= Task instructions =
All that is needed is each line of the entries holding the word "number", copied as it stands.

= Records provided =
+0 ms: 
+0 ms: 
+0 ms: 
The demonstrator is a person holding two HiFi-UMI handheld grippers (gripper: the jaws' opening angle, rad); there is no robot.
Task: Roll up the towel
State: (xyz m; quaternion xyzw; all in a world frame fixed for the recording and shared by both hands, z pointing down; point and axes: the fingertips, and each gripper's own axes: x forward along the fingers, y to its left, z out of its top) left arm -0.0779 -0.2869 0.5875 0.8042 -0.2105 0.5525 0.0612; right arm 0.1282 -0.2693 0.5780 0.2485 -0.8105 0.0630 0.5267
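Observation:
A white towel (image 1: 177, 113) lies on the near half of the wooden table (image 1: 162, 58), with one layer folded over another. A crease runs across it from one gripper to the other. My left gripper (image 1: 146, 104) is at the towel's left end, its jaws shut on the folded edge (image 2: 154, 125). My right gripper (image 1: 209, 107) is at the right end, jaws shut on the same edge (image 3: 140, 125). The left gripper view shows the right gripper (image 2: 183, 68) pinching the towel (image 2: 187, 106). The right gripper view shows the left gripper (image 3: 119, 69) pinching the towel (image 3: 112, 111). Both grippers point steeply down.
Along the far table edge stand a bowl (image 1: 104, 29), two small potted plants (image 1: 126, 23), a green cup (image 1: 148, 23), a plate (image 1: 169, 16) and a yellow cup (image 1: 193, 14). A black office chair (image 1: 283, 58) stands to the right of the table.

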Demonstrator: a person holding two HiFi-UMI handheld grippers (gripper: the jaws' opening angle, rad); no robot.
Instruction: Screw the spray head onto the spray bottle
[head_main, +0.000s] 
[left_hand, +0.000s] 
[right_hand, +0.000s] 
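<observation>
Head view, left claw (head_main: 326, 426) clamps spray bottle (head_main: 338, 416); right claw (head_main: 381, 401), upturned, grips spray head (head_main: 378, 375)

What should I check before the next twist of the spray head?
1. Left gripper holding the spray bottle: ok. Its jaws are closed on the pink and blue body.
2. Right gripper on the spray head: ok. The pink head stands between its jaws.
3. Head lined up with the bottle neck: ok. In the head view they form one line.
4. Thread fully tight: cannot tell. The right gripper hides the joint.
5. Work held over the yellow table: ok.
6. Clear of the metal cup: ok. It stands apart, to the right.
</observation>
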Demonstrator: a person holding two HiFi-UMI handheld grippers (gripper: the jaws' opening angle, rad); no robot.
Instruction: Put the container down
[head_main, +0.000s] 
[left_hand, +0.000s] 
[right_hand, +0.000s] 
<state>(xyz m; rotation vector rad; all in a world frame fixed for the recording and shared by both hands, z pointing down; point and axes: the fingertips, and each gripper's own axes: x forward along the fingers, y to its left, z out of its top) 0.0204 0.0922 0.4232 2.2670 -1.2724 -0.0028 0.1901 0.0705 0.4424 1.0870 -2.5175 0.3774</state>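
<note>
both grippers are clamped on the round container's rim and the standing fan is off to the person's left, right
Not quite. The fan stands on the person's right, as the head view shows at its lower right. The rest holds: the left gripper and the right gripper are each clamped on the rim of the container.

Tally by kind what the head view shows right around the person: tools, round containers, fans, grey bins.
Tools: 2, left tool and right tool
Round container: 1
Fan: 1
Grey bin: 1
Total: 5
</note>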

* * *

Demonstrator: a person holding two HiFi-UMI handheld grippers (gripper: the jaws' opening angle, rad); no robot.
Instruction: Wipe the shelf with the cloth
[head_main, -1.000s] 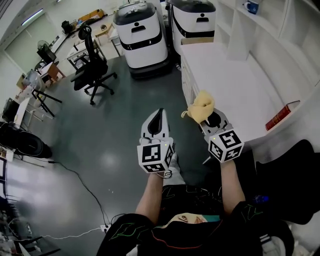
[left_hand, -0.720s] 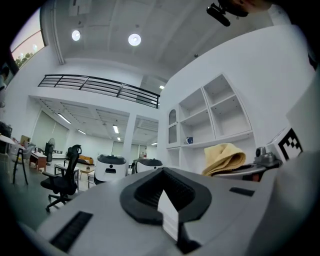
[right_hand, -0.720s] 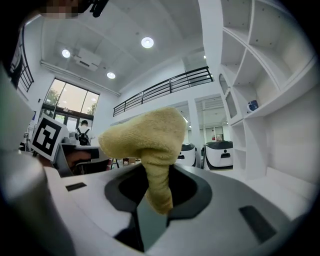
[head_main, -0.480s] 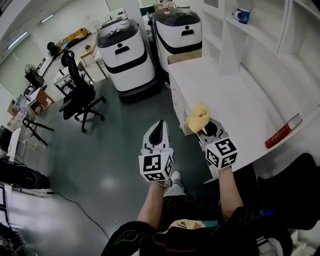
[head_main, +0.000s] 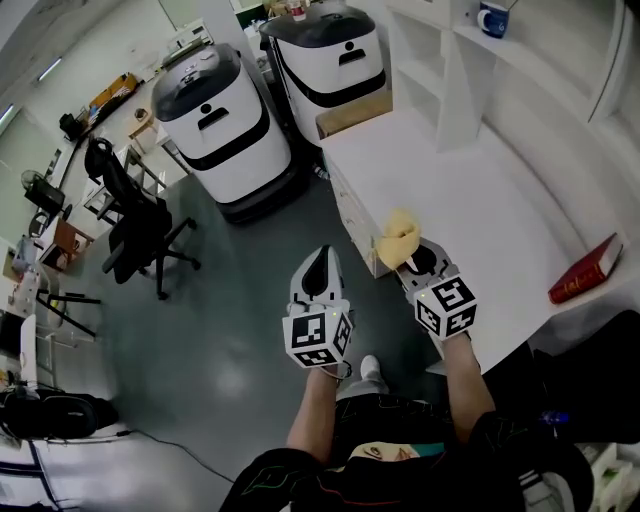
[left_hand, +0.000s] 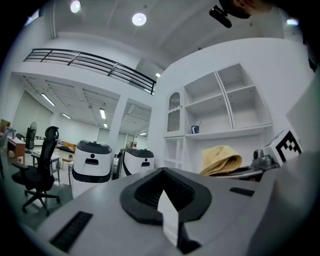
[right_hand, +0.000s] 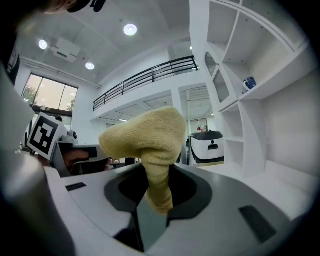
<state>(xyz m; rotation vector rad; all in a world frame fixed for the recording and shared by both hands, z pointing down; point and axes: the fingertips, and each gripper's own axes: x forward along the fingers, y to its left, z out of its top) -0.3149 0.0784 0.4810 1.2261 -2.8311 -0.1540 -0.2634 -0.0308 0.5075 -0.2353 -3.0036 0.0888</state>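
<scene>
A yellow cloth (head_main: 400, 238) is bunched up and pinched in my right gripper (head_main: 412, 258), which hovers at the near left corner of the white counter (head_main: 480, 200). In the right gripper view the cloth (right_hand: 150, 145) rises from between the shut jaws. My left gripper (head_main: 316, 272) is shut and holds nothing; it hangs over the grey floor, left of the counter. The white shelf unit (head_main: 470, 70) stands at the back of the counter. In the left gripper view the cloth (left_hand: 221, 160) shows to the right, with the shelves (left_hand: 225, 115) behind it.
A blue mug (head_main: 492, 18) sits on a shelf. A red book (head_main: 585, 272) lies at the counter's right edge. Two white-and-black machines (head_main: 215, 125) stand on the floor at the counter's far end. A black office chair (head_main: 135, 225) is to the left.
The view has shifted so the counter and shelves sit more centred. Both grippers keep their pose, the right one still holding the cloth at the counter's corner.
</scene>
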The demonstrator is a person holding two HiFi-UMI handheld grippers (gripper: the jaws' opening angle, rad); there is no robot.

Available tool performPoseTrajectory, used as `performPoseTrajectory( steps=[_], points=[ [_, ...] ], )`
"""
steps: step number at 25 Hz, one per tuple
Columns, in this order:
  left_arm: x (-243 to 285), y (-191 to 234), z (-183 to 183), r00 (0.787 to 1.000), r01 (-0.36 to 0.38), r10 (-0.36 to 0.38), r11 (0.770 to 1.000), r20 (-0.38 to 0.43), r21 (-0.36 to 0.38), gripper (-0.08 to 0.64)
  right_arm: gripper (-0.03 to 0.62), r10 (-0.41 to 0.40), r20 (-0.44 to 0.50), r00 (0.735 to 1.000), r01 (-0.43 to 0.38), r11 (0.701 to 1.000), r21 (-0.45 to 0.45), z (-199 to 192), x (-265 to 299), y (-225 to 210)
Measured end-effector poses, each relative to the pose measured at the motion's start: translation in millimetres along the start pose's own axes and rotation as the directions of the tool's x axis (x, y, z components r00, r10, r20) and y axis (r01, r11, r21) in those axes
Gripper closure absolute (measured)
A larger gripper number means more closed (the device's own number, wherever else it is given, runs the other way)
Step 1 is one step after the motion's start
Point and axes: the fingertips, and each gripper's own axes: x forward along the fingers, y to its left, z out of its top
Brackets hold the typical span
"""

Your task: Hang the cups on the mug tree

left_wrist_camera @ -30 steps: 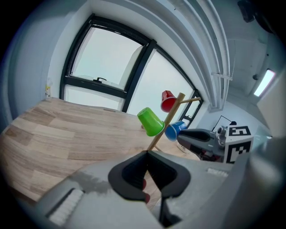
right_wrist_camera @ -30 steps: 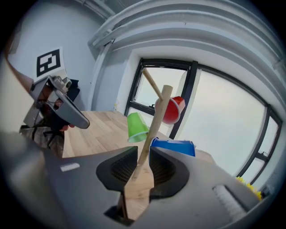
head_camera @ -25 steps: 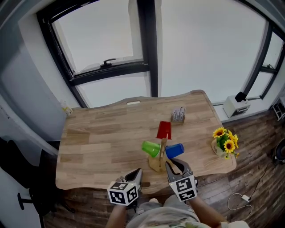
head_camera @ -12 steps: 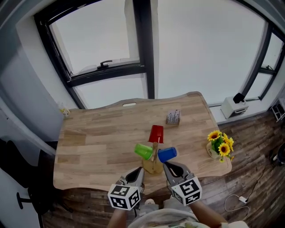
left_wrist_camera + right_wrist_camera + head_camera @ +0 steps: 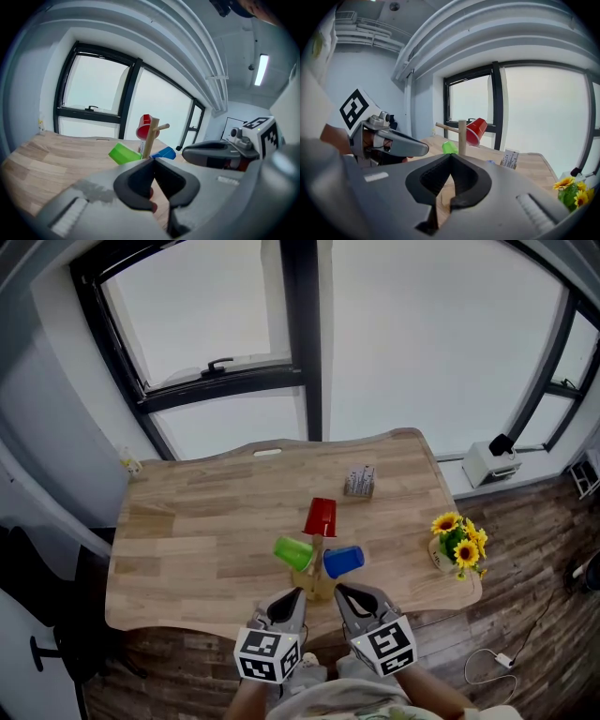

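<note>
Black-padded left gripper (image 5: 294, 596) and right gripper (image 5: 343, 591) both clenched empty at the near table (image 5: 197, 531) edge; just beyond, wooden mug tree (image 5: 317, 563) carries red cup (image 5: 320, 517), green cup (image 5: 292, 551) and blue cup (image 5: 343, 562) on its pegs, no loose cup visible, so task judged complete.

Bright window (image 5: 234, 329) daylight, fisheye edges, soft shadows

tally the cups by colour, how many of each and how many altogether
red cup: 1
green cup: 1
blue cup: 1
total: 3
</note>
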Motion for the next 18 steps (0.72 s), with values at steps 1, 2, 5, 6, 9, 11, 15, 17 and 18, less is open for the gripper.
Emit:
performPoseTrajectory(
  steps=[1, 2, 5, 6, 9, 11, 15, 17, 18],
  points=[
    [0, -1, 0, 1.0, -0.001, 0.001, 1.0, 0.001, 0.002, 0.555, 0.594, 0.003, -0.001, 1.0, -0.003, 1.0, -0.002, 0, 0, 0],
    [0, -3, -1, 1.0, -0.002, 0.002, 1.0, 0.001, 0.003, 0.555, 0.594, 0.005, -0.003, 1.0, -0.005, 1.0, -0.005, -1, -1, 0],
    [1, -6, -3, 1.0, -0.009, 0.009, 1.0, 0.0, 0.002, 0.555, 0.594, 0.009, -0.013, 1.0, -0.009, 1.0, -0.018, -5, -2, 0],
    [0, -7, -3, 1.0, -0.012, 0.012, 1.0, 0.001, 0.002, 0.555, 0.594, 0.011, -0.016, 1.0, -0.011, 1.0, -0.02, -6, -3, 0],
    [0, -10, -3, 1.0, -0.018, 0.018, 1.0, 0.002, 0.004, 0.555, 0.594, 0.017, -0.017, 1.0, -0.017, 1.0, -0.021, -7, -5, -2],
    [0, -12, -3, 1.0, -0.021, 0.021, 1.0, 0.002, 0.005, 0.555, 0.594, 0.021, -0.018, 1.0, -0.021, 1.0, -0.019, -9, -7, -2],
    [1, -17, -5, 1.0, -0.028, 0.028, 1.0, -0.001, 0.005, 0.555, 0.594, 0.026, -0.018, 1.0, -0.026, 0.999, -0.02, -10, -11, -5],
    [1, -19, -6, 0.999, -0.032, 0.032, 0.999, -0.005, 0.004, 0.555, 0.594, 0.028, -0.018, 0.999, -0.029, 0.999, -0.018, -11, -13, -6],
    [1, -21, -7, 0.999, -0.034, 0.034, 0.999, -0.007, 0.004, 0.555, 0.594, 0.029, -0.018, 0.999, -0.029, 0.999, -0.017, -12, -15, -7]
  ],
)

= Reply to the task =
steps: step number at 25 Hz, one per tuple
A larger gripper number means more closed (the device's own number, wherever else it is given, runs the other way)

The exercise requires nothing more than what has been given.